* _Task item_
Search the data below for the string "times". Extract every line that contains it.

::::::::

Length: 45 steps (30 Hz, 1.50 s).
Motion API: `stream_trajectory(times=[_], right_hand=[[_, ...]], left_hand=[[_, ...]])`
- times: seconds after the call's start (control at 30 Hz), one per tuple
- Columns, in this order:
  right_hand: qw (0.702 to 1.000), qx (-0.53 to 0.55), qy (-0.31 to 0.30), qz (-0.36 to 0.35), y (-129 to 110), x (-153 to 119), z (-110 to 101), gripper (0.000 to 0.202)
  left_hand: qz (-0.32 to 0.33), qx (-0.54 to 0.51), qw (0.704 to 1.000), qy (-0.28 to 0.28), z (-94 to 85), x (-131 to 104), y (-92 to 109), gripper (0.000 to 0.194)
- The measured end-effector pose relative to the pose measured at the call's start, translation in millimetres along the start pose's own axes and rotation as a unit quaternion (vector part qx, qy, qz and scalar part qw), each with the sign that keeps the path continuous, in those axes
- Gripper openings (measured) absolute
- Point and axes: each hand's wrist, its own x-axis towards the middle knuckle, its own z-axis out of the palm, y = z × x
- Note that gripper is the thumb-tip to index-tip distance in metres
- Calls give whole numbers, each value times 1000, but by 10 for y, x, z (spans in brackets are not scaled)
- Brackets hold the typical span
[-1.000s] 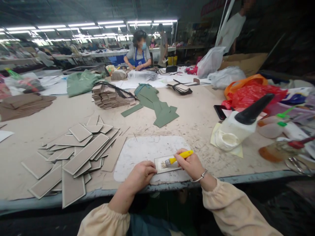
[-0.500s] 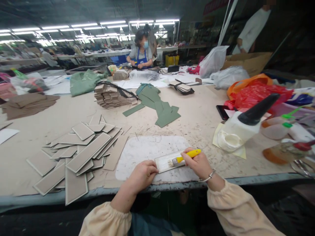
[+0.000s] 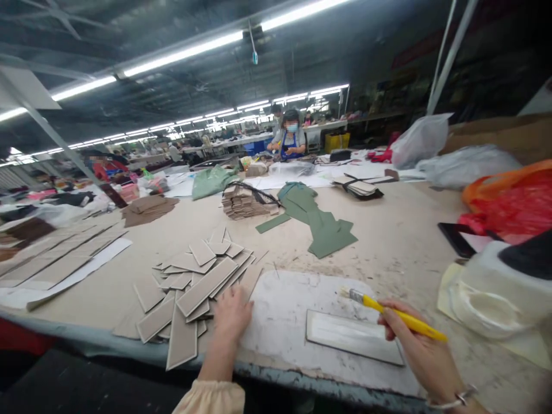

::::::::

* _Result of this task_
Motion API: `stream_trajectory(times=[_], right_hand=[[_, ...]], left_hand=[[_, ...]])`
- times: seconds after the call's start (control at 30 Hz), one per tuple
- Calls give whole numbers, each value times 1000, but by 10 for y, x, z (spans in brackets are not scaled)

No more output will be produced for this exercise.